Anderthalb Stunden vor Anpfiff kamen die Spieler in der Kabine an, Svenni hatte sie am Hotel abgeholt. Nun war auch Max Perschk dabei, mit nur 30 Jahren der leitende Physiotherapeut. Auch er kam aus Ostberlin, war seit seiner Kindheit als Fan zu Union gegangen und hatte vor und nach seinen Abiturprüfungen am Ausbau der Alten Försterei mitgebaut. Sein Name stand auf dem Denkmal der Stadionbauer im Stadion, wie auch der von Steven Pälchen. »Ich kann das machen, was mir Spaß macht. Und das bei dem Verein, zu dem ich als kleiner Junge zu Autogrammstunden gegangen bin. Ich habe mir nicht träumen lassen, dass ich mal
mit Frank Placzek und Thomas Riedel zusammenarbeiten würde, zu denen ich als Kind mit dem Saisonheft gelaufen bin, um sie zu fragen, ob sie mal unterschreiben können.«
Aber nun war keine Zeit für Sentimentalitäten, nun lief die Maschinerie ab, und es war gut, dass alles an seinem Platz lag, wie es immer an seinem Platz lag, vom Unterzieher bis zum Handtuch. Auch im Spiel lief es lange Zeit fast schon erschütternd glatt, zwischendurch führte Union mit 3:0. Aber Mainz 05 schoss zwei Anschlusstreffer, und zum Ende wurde es noch einmal knapp. Aber letztlich brachte die Mannschaft das 3:2 über die Zeit.
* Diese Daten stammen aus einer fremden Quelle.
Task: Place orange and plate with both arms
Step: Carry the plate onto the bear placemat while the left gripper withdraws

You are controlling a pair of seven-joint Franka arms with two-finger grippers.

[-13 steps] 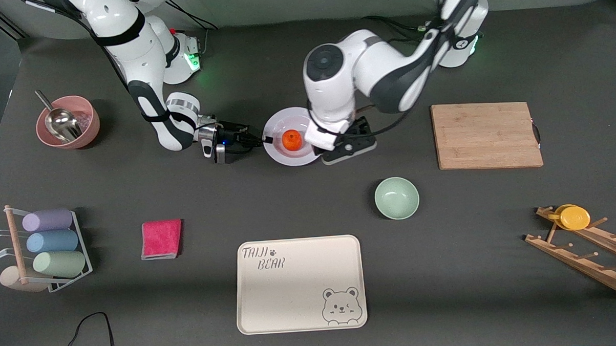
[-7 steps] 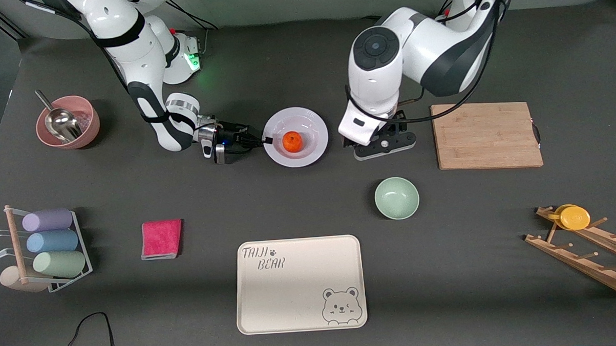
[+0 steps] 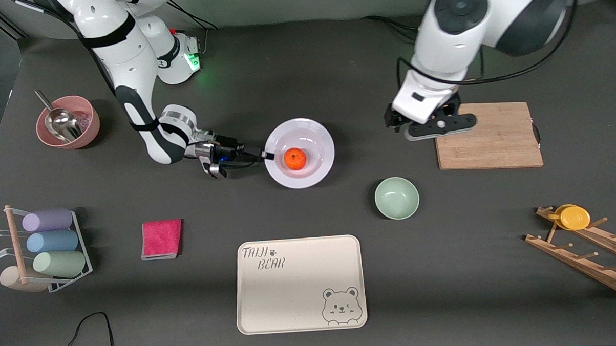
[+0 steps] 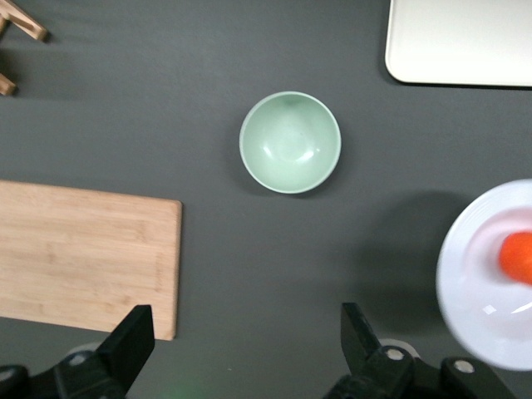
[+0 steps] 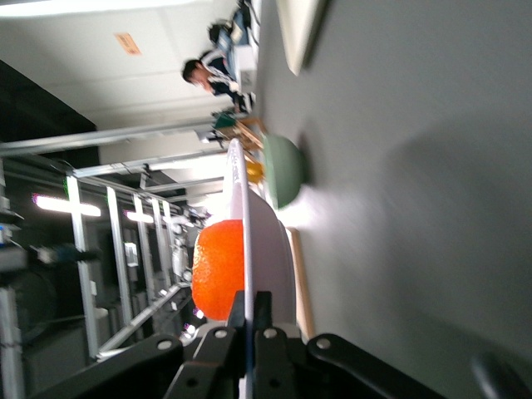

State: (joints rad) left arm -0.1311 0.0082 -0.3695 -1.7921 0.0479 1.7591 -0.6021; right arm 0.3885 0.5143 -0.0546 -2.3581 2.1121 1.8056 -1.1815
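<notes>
The white plate carries the orange at its middle. My right gripper is shut on the plate's rim at the end toward the right arm and holds it level, a little above the table. In the right wrist view the plate shows edge-on between the fingertips of my right gripper, with the orange on it. My left gripper is open and empty, up over the table at the cutting board's edge. The left wrist view shows the left gripper with jaws wide apart, and the plate with the orange.
A wooden cutting board lies toward the left arm's end. A pale green bowl and a cream bear tray lie nearer the front camera. A pink bowl with a scoop, a red cloth, a cup rack and a wooden rack with a yellow dish stand around.
My left gripper has drawn away from the plate and risen toward the cutting board. My right gripper has lifted the plate with the orange and shifted it slightly toward the front camera.
</notes>
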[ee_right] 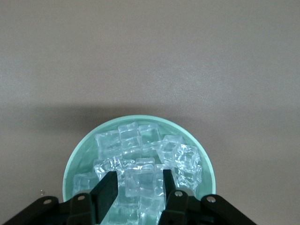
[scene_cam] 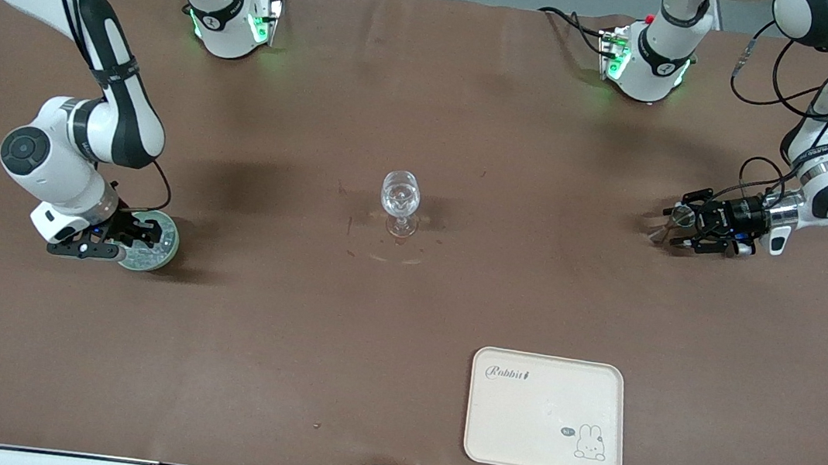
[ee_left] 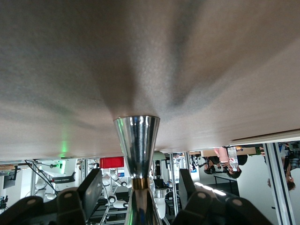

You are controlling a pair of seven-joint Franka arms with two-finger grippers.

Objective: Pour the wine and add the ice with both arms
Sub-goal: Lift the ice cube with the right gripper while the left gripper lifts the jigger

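Note:
The silvery hourglass jigger (scene_cam: 683,216) stands on the table toward the left arm's end. My left gripper (scene_cam: 675,231) lies level around it. In the left wrist view the jigger (ee_left: 137,140) stands between the fingers (ee_left: 93,187), with gaps on both sides; this gripper (ee_left: 140,190) is open. The pale-green dish (scene_cam: 165,239) of ice sits toward the right arm's end. My right gripper (scene_cam: 136,238) is down in it. In the right wrist view the dish (ee_right: 75,161) holds a heap of clear cubes (ee_right: 180,157). This gripper (ee_right: 139,183) is open, straddling one cube (ee_right: 143,174) with slim gaps.
A clear stemmed wine glass (scene_cam: 399,201) stands upright mid-table between the two grippers. A cream rabbit-printed tray (scene_cam: 546,413) lies nearer to the front camera than the glass, toward the left arm's end. Brown cloth covers the table.

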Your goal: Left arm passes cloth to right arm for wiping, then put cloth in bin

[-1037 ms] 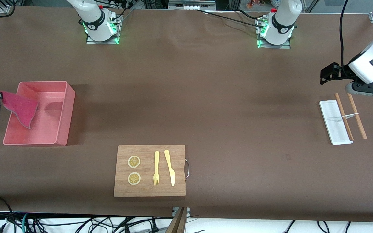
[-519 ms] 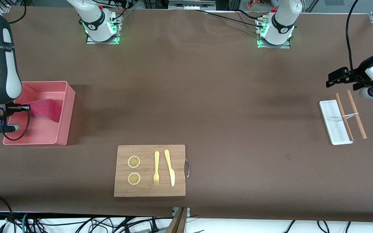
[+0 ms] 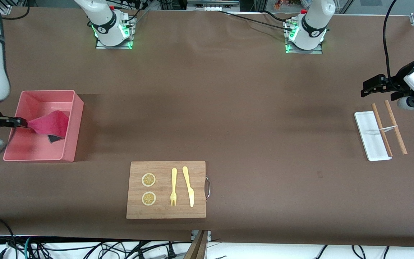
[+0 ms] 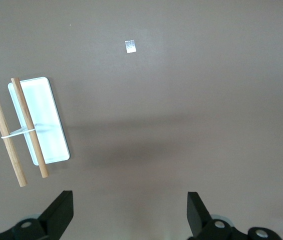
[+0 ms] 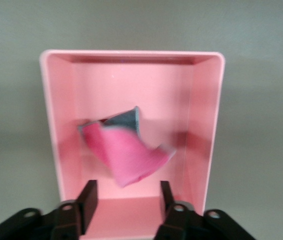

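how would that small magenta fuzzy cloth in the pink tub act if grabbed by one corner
The small magenta fuzzy cloth looks floppy: it is crumpled and folded over inside the salmon-pink plastic tub. Probably light, and its fuzzy surface should grip rather than slip.

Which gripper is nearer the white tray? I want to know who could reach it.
Left. The left gripper hangs open just above the white tray at its end of the table; the right gripper is open over the bin.
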`<state>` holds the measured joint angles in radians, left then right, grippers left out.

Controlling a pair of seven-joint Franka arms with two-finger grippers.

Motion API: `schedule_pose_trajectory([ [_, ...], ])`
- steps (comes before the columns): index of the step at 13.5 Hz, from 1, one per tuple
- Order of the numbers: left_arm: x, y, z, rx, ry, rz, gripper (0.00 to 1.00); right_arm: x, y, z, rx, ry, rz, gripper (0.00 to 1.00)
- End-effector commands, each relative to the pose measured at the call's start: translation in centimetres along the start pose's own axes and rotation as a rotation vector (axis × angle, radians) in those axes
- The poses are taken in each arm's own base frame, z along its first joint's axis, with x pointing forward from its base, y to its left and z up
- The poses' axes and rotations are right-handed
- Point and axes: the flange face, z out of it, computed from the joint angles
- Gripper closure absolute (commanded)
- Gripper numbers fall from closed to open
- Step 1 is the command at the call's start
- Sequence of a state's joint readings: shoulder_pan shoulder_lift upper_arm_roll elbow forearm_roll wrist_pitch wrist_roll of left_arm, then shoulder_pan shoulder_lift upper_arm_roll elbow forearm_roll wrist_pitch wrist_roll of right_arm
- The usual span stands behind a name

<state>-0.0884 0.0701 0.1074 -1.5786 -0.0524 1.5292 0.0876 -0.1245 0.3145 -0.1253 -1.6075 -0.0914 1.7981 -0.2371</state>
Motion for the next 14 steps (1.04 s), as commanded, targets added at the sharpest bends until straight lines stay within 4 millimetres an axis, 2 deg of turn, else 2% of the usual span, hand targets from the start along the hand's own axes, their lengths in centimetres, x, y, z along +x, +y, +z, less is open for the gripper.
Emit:
schedule_pose_trajectory([
  [1, 0.2, 0.3, -0.7, 0.025, 0.002, 0.023, 0.0, -3.3, -2.1, -6.1, 0.049, 0.031, -0.018, 0.0],
  [3, 0.3, 0.9, -0.6, 0.029, 0.001, 0.032, 0.0, -5.1, -5.0, -10.3, 0.054, 0.048, -0.064, 0.0],
  [6, 0.3, 1.0, -0.6, 0.029, 0.001, 0.033, 0.0, -7.5, -9.9, -14.3, 0.039, 0.03, -0.159, 0.0],
  [7, 0.3, 1.0, -0.6, 0.029, 0.001, 0.034, 0.0, -7.9, -10.4, -15.6, 0.042, 0.019, -0.169, 0.0],
  [8, 0.3, 0.9, -0.6, 0.029, 0.001, 0.032, 0.0, -8.1, -10.4, -17.9, 0.04, 0.065, -0.17, 0.0],
  [9, 0.3, 0.9, -0.6, 0.029, 0.001, 0.032, 0.0, -8.2, -10.5, -19.0, 0.037, 0.091, -0.176, 0.0],
  [12, 0.3, 0.9, -0.6, 0.029, 0.001, 0.032, 0.0, -9.0, -10.5, -19.9, 0.032, 0.101, -0.17, 0.0],
  [14, 0.3, 0.9, -0.6, 0.029, 0.001, 0.032, 0.0, -9.2, -10.8, -19.5, 0.046, 0.069, -0.14, 0.0],
])
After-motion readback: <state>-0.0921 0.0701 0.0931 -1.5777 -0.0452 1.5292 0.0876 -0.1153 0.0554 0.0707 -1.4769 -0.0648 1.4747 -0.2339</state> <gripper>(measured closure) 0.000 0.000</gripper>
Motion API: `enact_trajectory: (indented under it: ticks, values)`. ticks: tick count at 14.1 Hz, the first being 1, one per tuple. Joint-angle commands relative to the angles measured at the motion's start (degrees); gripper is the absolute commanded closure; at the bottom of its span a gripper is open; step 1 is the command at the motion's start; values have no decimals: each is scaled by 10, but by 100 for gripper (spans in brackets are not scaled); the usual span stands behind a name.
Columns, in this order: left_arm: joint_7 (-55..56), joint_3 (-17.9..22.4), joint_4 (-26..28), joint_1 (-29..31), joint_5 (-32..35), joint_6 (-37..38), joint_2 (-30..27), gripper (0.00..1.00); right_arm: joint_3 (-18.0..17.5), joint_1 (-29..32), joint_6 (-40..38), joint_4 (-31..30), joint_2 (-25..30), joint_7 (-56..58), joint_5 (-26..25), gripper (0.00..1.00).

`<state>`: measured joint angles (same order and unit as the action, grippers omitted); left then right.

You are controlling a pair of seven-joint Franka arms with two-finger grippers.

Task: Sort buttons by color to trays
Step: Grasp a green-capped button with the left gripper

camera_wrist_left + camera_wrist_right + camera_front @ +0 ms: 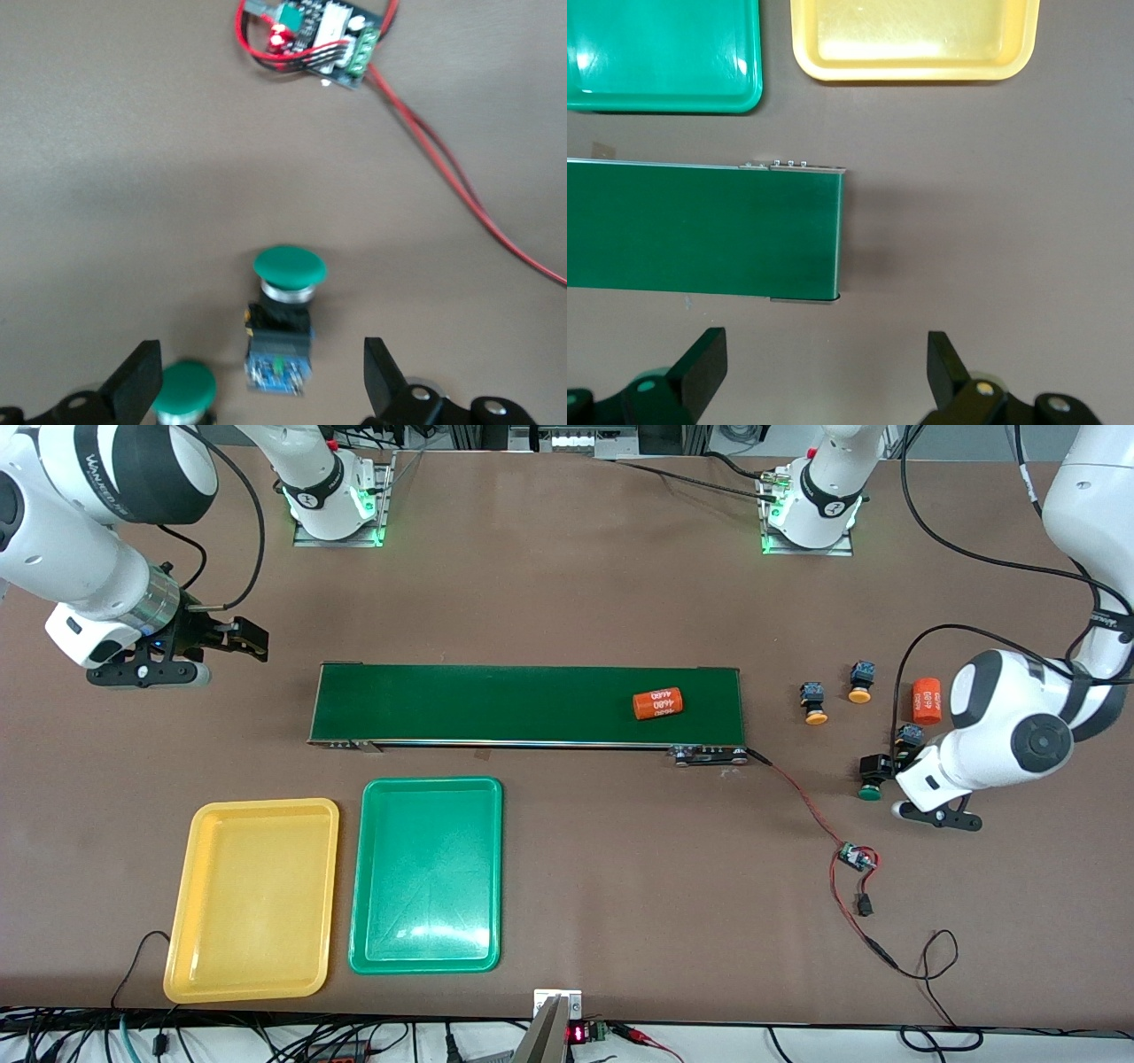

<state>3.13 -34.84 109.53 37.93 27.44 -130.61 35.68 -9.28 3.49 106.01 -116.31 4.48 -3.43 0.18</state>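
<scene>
Buttons waited near my left arm's end of the brown surface (567, 602), none of them in a tray yet. The long green belt (496, 704) was the biggest thing, with one orange can (658, 703) lying on it. The yellow tray (257, 899) and the green tray (427, 872) sat side by side, nearer the front camera than the belt. My right gripper (824, 372) hung over bare surface past the belt's end at my right arm's side, fingers spread wide and holding nothing. My left gripper (261, 385) hung low over two green buttons (285, 305) (182, 390), fingers wide, one button between them. Another orange can (927, 700) lay nearby. Two yellow buttons (814, 703) (861, 682) sat between that can and the belt.
</scene>
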Motion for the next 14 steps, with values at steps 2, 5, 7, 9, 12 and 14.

Die mitgereisten Fans hatten sich für das Spiel in der Karnevalshochburg Mainz einen Sprechchor ausgedacht, der freudig gesungen wurde: »Union braucht keinen Karneval, Unioner feiern überall.« Während noch gesungen und gefeiert wurde, packten Susi, Ilti, Steven, Max und Svenni die Sachen bereits zusammen. Wie immer kamen sie in Ruhe und gingen in Eile.